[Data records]
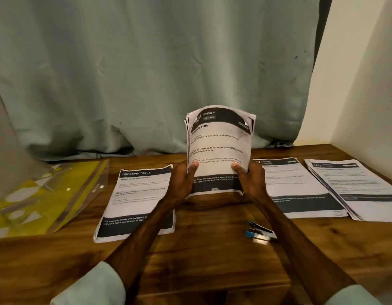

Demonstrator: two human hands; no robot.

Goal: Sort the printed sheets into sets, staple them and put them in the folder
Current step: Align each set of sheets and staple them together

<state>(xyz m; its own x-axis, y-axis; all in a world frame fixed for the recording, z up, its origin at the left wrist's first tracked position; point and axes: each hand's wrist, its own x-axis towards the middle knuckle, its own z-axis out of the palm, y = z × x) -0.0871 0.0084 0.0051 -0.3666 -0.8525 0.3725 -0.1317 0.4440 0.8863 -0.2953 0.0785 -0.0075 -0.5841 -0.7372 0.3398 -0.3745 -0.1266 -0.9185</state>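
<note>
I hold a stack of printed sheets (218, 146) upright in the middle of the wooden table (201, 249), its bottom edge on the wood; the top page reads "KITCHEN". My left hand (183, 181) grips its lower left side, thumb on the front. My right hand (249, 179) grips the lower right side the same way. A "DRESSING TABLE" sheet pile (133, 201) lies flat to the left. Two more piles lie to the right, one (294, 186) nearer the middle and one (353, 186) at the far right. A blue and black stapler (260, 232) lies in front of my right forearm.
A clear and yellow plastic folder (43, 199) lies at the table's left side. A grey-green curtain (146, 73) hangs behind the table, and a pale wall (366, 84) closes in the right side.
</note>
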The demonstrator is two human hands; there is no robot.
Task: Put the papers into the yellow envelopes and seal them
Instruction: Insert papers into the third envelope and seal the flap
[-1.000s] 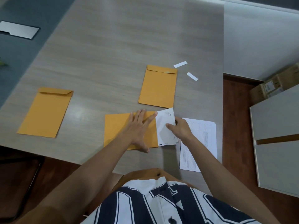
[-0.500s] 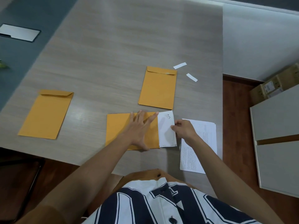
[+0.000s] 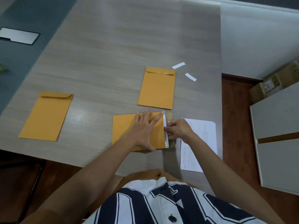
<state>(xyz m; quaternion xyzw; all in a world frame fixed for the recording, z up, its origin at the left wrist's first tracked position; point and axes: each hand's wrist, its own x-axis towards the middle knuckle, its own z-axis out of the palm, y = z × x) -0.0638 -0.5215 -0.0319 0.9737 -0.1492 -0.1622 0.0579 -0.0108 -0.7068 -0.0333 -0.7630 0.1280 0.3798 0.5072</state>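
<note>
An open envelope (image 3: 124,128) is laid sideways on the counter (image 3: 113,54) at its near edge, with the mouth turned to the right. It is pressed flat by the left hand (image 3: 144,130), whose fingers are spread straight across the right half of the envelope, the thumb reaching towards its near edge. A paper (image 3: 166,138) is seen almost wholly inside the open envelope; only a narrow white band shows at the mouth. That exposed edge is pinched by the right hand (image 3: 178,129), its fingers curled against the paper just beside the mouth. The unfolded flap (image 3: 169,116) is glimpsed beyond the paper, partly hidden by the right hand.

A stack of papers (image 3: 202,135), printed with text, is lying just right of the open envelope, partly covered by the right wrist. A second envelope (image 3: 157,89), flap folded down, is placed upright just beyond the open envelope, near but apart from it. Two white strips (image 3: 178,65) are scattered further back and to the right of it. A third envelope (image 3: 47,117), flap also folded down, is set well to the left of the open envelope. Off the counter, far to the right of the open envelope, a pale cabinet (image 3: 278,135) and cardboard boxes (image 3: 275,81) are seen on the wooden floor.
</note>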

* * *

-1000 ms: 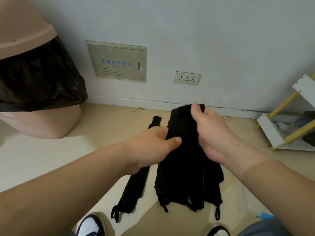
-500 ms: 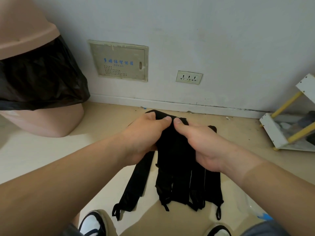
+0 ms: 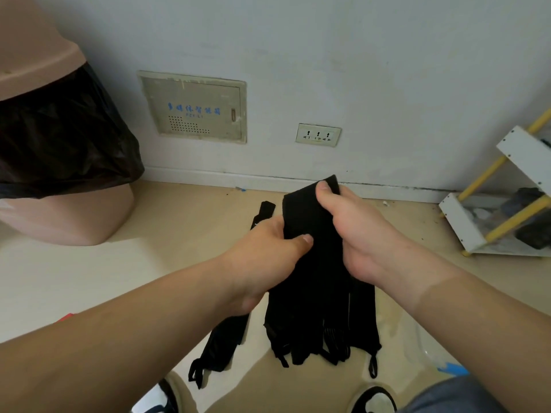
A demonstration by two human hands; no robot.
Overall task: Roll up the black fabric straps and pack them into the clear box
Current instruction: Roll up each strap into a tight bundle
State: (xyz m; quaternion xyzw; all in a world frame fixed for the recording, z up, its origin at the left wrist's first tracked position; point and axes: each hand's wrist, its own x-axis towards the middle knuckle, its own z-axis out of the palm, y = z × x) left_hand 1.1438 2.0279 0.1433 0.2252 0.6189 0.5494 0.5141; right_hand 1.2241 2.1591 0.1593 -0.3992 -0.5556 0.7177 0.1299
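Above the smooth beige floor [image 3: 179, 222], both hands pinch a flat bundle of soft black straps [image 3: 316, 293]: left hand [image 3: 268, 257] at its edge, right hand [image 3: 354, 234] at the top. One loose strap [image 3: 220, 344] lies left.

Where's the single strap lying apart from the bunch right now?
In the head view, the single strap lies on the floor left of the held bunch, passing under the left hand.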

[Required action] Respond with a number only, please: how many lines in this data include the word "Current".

[Result of this exercise] 2